Dog meat used for pasty filling
Snack-bar owner Van Ruilonc, 32, admitted killing stray dogs and using their meat for pasty filling.

A Rio de Janeiro snack bar owner was making savoury pastries from dog flesh after rounding up strays and beating them to death.

Officers are investigating a fast-food bar after reportedly finding cartons containing the remains of stray dogs, according to police.

The hounds are said to have been killed by blows to the head and their meat used for fillings of 'pasteis' a traditional Brazilian-Portuguese pastry which is deep fried and usually made with ground beef mince and cheese.

Police sources say that the snack-bar owner Van Ruilonc admitted to making the snacks from dog meat, saying that the animals were strays he had taken from the streets of Rio de Janeiro.

The 32-year-old is said to be one of a group of Chinese businessmen who own several pastry houses in the Brazilian city as well as one at the tourist destination of Copacabana.

The dog-meat pasty discovery came to light when police investigated claims that trafficked Chinese workers were forced to live and work in slave-like conditions, according to a Mail Online report.

Freezers filled with dead dogs
The freezers of a Rio de Janeiro restaurant were filled with the frozen corpses of dogs.

At the restaurant in Rio's northern district of Parada de Lucas, police found a cage at the back of the building were workers were kept, and made to work 18 per day without wages.

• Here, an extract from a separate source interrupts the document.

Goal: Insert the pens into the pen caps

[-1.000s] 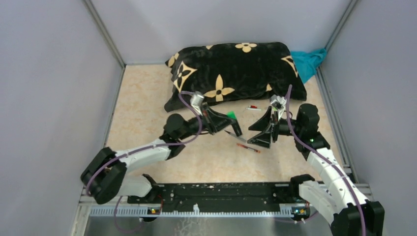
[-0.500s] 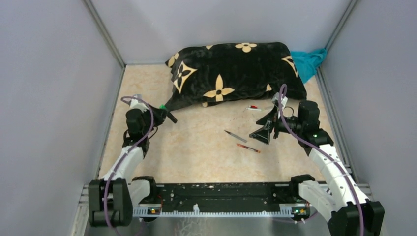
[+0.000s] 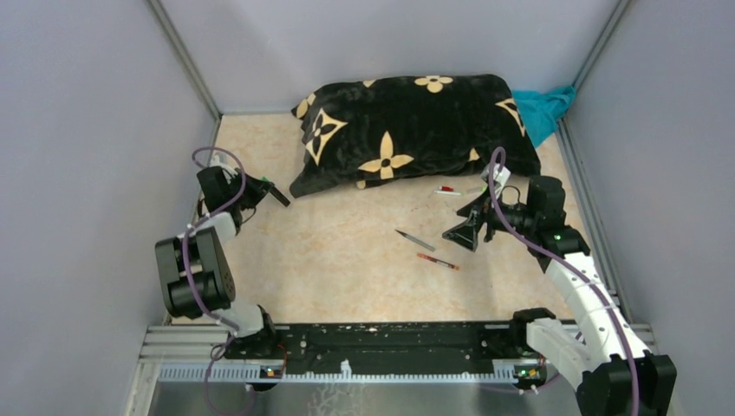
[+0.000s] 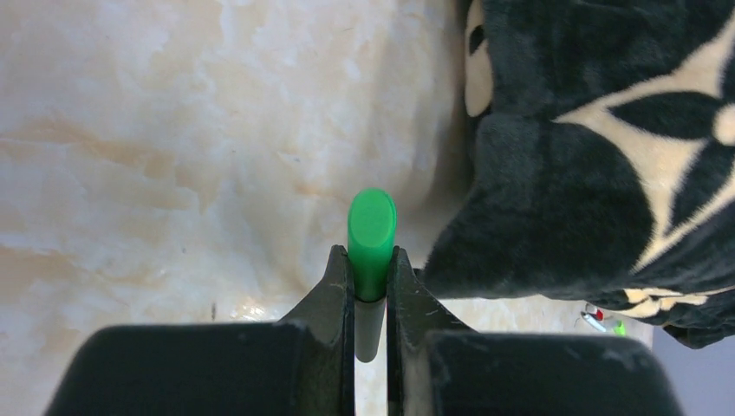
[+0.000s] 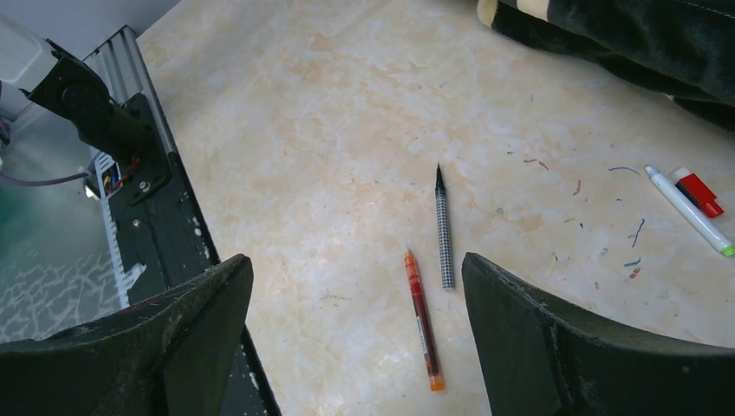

Public prosecutor Guadalupe Louro Couto said: "I've seen lots of bad things, but what I saw in that pastry house was worse than everything. To start with, there was a cell, like a jail, with bars and padlock, set up inside the snack bar, where the worker was imprisoned.

"Apart from this, he lived with the stench of dead dogs, which were kept in the same room. I couldn't stand it. I started to feel ill and asked to leave.

"When we started to open the polystyrene boxes, we saw the frozen dogs.

"We were perplexed. There were various crimes being committed there."

The Chinese city of Guangxi Yulin holds an annual "Lychee Dog-Meat Festival". The controversial traditional festival draws howls of protests from animal protection activists.

The people in Guangxi Yulin believe in "eating dog meat, drinking lychee wine" on the day of summer solstice. In their views, this helps to improve the body's ability to resist diseases.